Mais do que essa marca simbólica, este fim de semana é mais um marco na história de negligência, má fé e incompetência que assola o país. Prefeitos e governadores vendem um isolamento mais ou menos, na tentativa de não incomodar setores da economia, mas sem, de fato, conseguir conter o avanço da contaminação.

O Sistema Único de Saúde, já sofrendo com falta de investimentos, foi forçado a investir pesado na abertura de caríssimos leitos de UTIs, única medida possível, capaz apenas de minimizar o impacto do aumento de casos da doença.

Pior ainda, municípios liderados por prefeitos irresponsáveis gastam o limitado recurso público em remédios que, de efetivo, só tem o marketing do mal no WhatsApp e redes sociais. São mercadores da ignorância e do desespero da população.

Compra-se equipamento médico e medicamentos sem licitação, a preços exorbitantes porque manter a população em casa, acompanhada de medidas de redução do impacto financeiro da quarentena, seria ruim demais para a economia.

Mas restaurantes, shoppings e lojas de rua precisam se manter abertos. As academias prometem que meia dúzia de divisórias de policarbonato, álcool gel e toalhinhas garantam o que só as portas fechadas certamente fariam: evitar mais contágio.

Quem tentou ficar isolado se enterrou em dívidas esperando uma ação efetiva do governo, que nunca vai se concretizar.

Cem mil pessoas pagaram o preço da negligência, da incompetência, do mau-caratismo.
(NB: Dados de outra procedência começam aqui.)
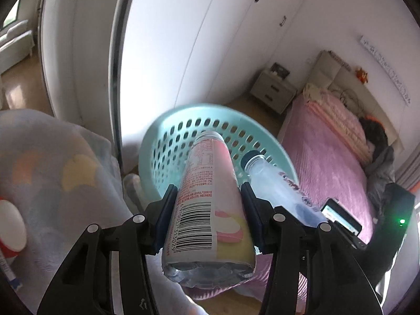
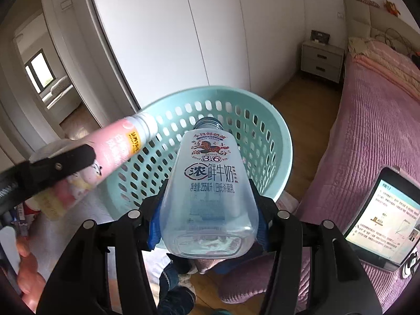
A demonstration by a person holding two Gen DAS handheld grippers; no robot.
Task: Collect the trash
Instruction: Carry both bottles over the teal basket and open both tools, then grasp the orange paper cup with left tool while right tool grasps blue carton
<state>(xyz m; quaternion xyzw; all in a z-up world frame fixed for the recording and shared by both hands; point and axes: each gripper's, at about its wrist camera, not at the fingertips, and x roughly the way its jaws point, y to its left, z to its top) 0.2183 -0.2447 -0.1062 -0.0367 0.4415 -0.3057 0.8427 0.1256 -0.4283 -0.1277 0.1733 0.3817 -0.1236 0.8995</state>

Quantas mais precisam morrer para a dimensão da canalhice que toma o Brasil ficar evidente? A verdade é que o sofrimento de um só já é o suficiente para separar os homens dos monstros.

Agora, enquanto ainda rezamos pelos doentes e fechamos caixões, querem conversar sobre quando abrir as escolas. Querem fingir que há como voltarmos ao “normal”.
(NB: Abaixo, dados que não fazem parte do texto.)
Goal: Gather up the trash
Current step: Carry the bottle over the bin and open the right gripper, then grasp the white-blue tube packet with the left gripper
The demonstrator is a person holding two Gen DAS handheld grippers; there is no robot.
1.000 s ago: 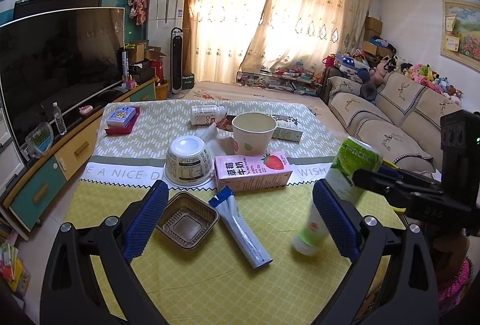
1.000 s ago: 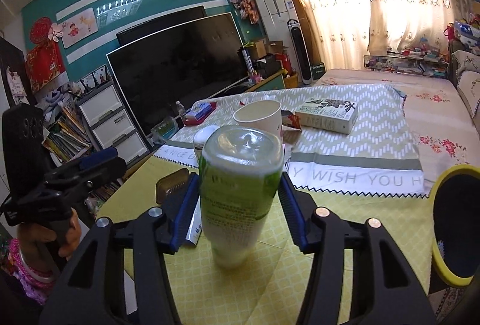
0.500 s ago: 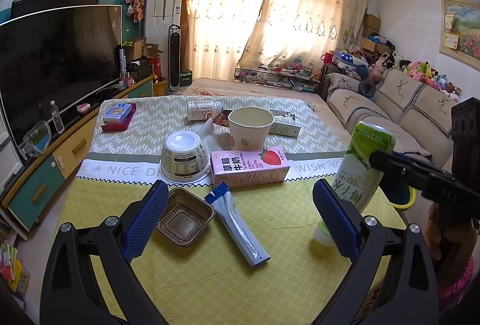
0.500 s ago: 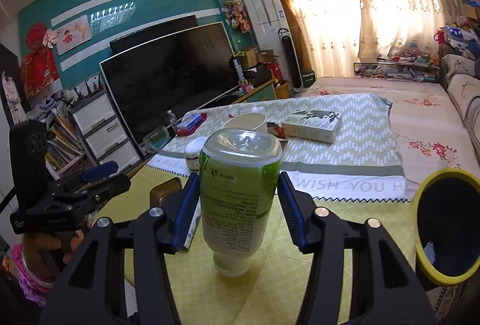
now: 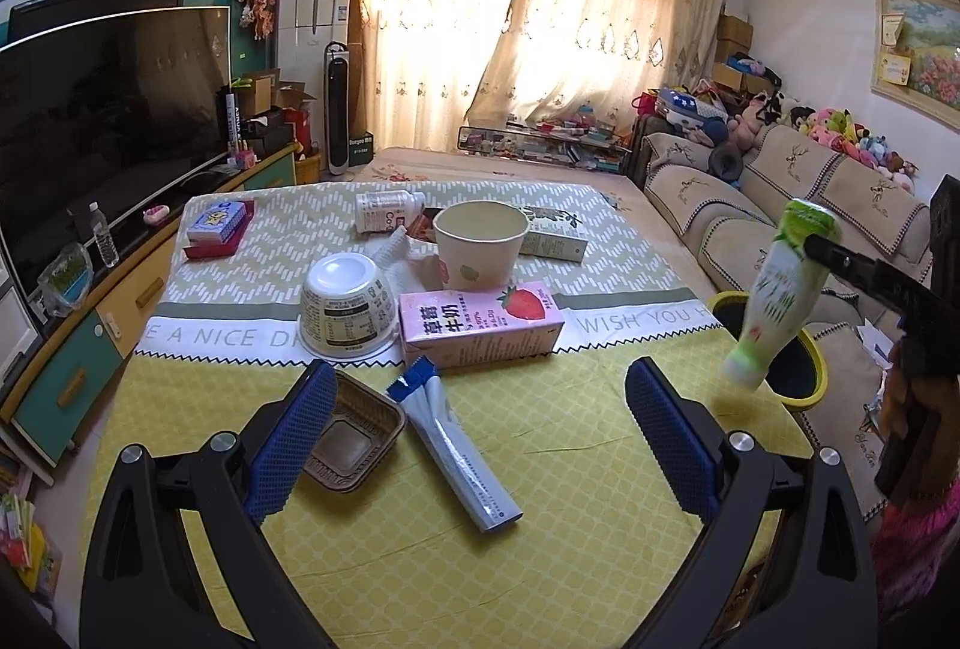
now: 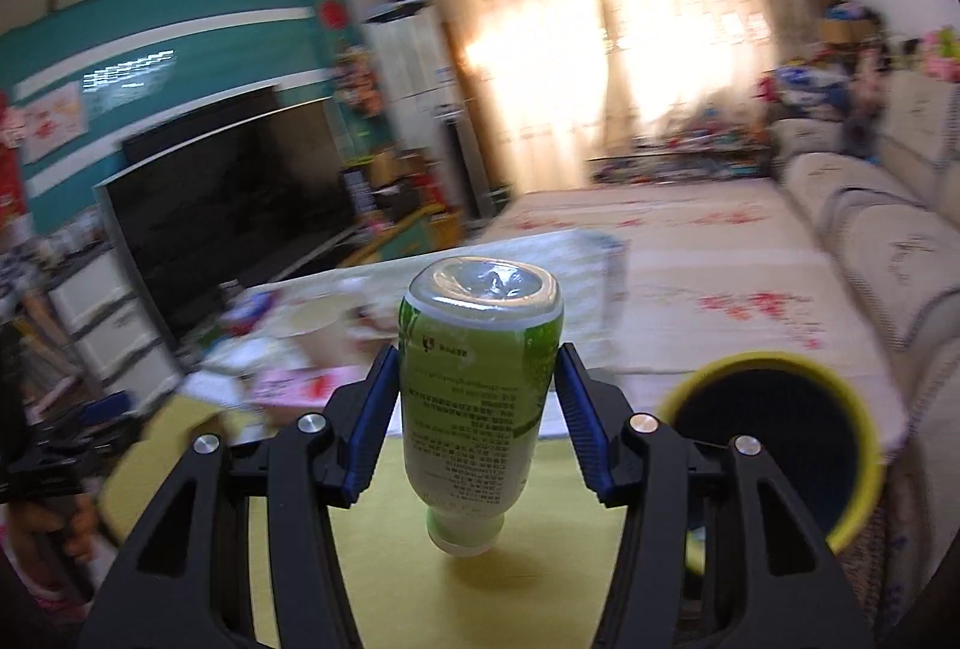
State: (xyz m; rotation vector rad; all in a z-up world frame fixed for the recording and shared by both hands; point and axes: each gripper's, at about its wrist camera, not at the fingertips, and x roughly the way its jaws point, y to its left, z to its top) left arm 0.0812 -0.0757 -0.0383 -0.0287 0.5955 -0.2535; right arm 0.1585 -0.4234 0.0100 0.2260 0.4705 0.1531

O governador do Paraná anuncia que tem dinheiro para uma vacina, que não existe (existe em promessa, em esforço científico e em ação real de outros governantes, não dele). Sem querer, ele inventa o placebo populista, talvez o único legado real que irá deixar no estado.
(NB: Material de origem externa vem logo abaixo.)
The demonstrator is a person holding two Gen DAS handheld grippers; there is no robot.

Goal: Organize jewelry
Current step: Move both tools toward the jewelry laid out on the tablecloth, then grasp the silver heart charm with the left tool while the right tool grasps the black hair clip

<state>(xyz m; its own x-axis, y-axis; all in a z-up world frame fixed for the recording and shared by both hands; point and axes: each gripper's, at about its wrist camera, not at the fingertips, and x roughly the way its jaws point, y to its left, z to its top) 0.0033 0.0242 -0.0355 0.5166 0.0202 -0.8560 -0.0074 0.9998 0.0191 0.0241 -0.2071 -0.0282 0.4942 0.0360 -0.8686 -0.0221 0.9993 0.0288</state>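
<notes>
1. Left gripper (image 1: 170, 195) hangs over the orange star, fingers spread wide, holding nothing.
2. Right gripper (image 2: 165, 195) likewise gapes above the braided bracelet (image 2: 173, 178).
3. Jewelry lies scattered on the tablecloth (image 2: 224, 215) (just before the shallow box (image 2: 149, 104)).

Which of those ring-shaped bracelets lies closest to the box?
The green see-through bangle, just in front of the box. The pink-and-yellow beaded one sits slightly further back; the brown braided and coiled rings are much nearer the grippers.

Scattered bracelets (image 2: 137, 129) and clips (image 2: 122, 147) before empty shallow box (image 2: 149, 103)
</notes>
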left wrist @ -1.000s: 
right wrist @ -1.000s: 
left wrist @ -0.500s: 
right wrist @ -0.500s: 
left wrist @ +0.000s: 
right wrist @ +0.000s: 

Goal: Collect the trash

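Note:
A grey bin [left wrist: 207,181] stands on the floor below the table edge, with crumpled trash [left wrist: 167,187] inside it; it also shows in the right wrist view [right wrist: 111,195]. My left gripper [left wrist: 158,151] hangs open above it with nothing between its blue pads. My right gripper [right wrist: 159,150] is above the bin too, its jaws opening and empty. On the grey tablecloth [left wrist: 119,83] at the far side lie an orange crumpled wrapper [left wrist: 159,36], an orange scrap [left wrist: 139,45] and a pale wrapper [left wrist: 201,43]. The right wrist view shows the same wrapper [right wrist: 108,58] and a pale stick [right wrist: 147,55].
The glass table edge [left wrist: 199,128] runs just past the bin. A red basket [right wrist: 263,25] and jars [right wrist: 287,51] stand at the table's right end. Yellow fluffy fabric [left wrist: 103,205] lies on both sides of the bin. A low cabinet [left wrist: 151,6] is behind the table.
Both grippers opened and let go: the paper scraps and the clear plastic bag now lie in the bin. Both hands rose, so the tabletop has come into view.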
Nosso prefeito inaugura leitos de UTI como quem descobriu a cura do câncer. Quantos pacientes graves de outras doenças vão sofrer e, eventualmente, morrer, porque ele não quis incomodar quem não quer fechar as portas?

A grande ação da prefeitura é essa: dizer que não temos hospitais de lona, que temos leitos, temos respiradores, está tudo bem. É só o Sítio Cercado que é o problema, e ele está bem longe.

Mas a verdade é que leito de UTI é um jeito caro de adiar a morte de alguns. Não temos ainda tratamento efetivo contra a doença e as vacinas vão chegar, mas num futuro incerto.

Cabe a nós começar a pensar como vamos viver e nos proteger (da doença, da crise econômica, da ignorância e da má-fé) como comunidade, a despeito de nossos governantes. Temos que retomar a atividade econômica, repensar a educação sem a ação efetiva do Estado.

Eu tenho algumas ideias. E você? Vamos conversar. A comunidade precisa se mobilizar antes que uma nova cidade seja extinta. Porque, apesar do Greca, o Sítio Cercado é logo ali.